8.CONFIDENTIALITY; Except as necessary for the fulfillment of the rights and obligations under this agreement, none of Velis, Affiliate, or anyone on their behalf shall make any public announcement regarding the existence or content of this agreement (except to advisors, lawyers, accountants, finance advisors or any other service provider that may need to know about the terms of the foregoing). Notwithstanding anything to the contrary above, announcements including information which has entered into public domain by no breach of the announcing party may be carried out freely and without limitations. The parties undertake that during the term of this agreement and for a period of 3 years from the date of expiration or termination they will not, either directly or indirectly use, communicate, divulge or discuss with any person, firm or company any non-public information each of them received from the other party (the “Confidential Information“). Confidential Information includes, but is not limited to the Velis Deliverables, integration and delivery methods, advertisers list, technology, clients, corporate and business plans, financial details and projections, media policies, advertising and marketing plans, advertising charges, but excludes information that (i) was already in the other party’s possession without need to keep it under

confidentiality; (ii) is or becomes part of the public domain for causes not related to the other party, or (iii) is legally disclosed by a 3rd party who is not under confidentiality obligations, (iv) is independently developed by the other party.

9.TERM AND TERMINATION; Unless otherwise agreed in the applicable IO, this Agreement shall be effective as of the Effective Date and for a period of one year (“Initial Term”). Following the Initial Term, this Agreement shall be automatically renewed for successive 2 periods of one year each (each, the “Additional Term”), unless a Party notifies the other of non-renewal at least 21 days prior the end of each of the Initial Term or Additional Term. Velis reserves the right, at its sole and absolute discretion, to immediately terminate this Agreement and/or any campaign at any time for any reason, including upon a third-party requirement or in case of Affiliate’s violation of this Agreement (including for committing fraud).

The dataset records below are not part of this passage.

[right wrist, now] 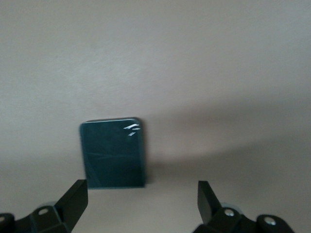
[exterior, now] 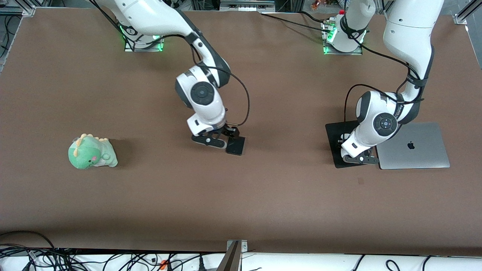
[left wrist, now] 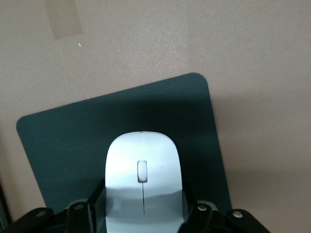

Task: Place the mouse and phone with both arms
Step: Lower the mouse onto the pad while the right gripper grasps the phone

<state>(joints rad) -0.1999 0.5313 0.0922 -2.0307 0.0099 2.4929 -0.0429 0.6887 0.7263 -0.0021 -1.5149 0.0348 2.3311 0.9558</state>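
Note:
The white mouse (left wrist: 143, 160) sits between the fingers of my left gripper (left wrist: 144, 196), which is shut on its sides over the black mouse pad (left wrist: 73, 145). In the front view the left gripper (exterior: 359, 158) is low over the mouse pad (exterior: 334, 137) and hides the mouse. The black phone (exterior: 235, 145) lies flat on the table near the middle. My right gripper (exterior: 222, 140) is open just beside it, low over the table. In the right wrist view the phone (right wrist: 112, 153) lies just ahead of the open right gripper (right wrist: 141, 189), not between its fingers.
A closed silver laptop (exterior: 412, 145) lies beside the mouse pad toward the left arm's end. A green plush dinosaur (exterior: 92, 152) stands toward the right arm's end. A small piece of tape (exterior: 361, 181) is on the brown table (exterior: 241, 203).

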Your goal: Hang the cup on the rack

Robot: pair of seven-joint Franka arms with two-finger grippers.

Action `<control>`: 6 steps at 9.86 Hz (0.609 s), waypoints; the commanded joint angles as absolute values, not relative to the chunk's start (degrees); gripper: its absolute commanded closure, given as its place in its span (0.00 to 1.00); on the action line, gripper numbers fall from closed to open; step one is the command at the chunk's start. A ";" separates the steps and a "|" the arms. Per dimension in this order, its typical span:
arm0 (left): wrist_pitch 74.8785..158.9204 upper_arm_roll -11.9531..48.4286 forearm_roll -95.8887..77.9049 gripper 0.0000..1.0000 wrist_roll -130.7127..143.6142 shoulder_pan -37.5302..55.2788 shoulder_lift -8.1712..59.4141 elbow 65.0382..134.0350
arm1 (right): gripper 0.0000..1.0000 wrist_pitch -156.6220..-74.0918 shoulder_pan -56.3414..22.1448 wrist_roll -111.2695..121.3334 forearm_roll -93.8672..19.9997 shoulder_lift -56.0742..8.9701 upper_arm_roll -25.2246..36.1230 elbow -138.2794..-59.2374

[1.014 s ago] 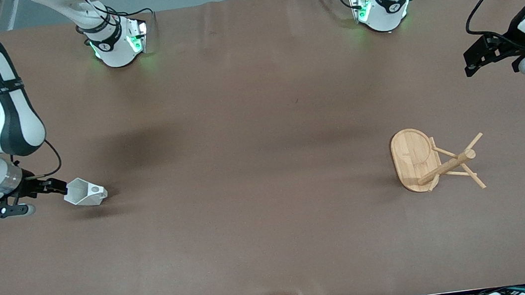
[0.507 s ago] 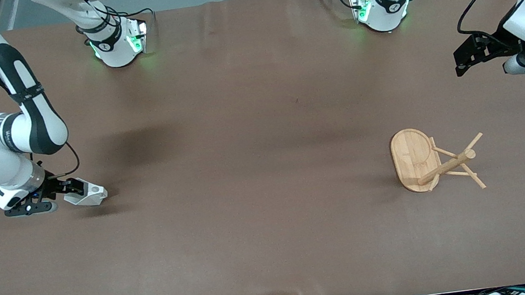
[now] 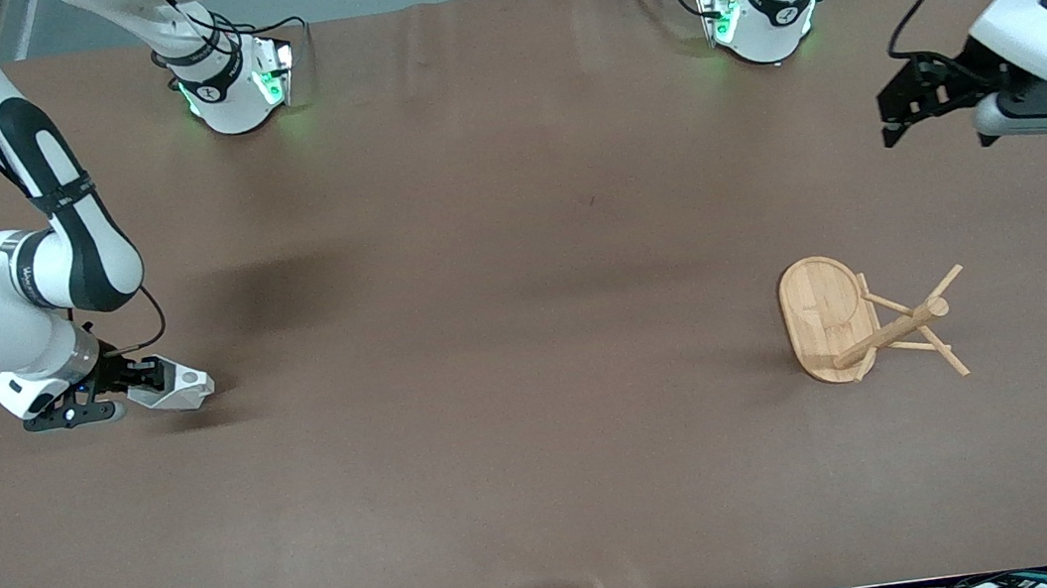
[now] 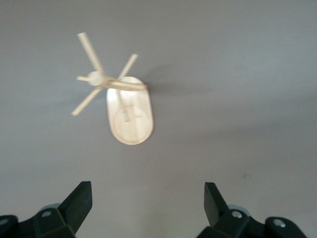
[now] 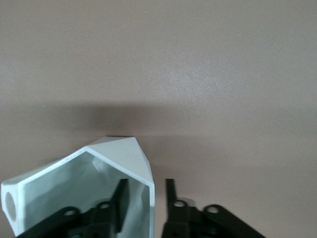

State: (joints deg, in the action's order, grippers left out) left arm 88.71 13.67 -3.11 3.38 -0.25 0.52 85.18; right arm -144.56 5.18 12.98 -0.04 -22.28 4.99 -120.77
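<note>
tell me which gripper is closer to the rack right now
Left. The left gripper hangs open in the air toward the left arm's end of the table, with the rack in its wrist view. The right gripper is at the cup, toward the right arm's end.

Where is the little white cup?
In the front view, the cup lies on the table at the right arm's end, the right gripper straddling its wall.
</note>
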 commanded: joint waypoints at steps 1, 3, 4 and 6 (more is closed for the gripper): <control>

10.MISCELLANEOUS; (a) The Parties acknowledge and agree that they are operating and doing business as independent contractors. Neither this agreement nor any IO may be construed as creating or constituting neither a partnership, joint venture nor any other association relationship. (b) If any provision herein is held to be invalid, illegal or unenforceable for any reason, such invalidity, illegality or unenforceability shall not affect any other provisions or components of this agreement. (c) Velis may assign this agreement and any IO to any affiliate or business successor. Affiliate may not assign this agreement or any IO without the prior written consent of Velis.

(d) This agreement and all IOs shall be construed and governed by the law of Israel. Publisher expressly consents to the exclusive venue and personal jurisdiction of the courts of Tel Aviv-Jaffa, Israel. (e) This agreement contains the sole and entire agreement and understanding between the Parties relating to the subject matter herein, and merges all prior discussions, whether through officers, directors, salespersons, employees or consultants.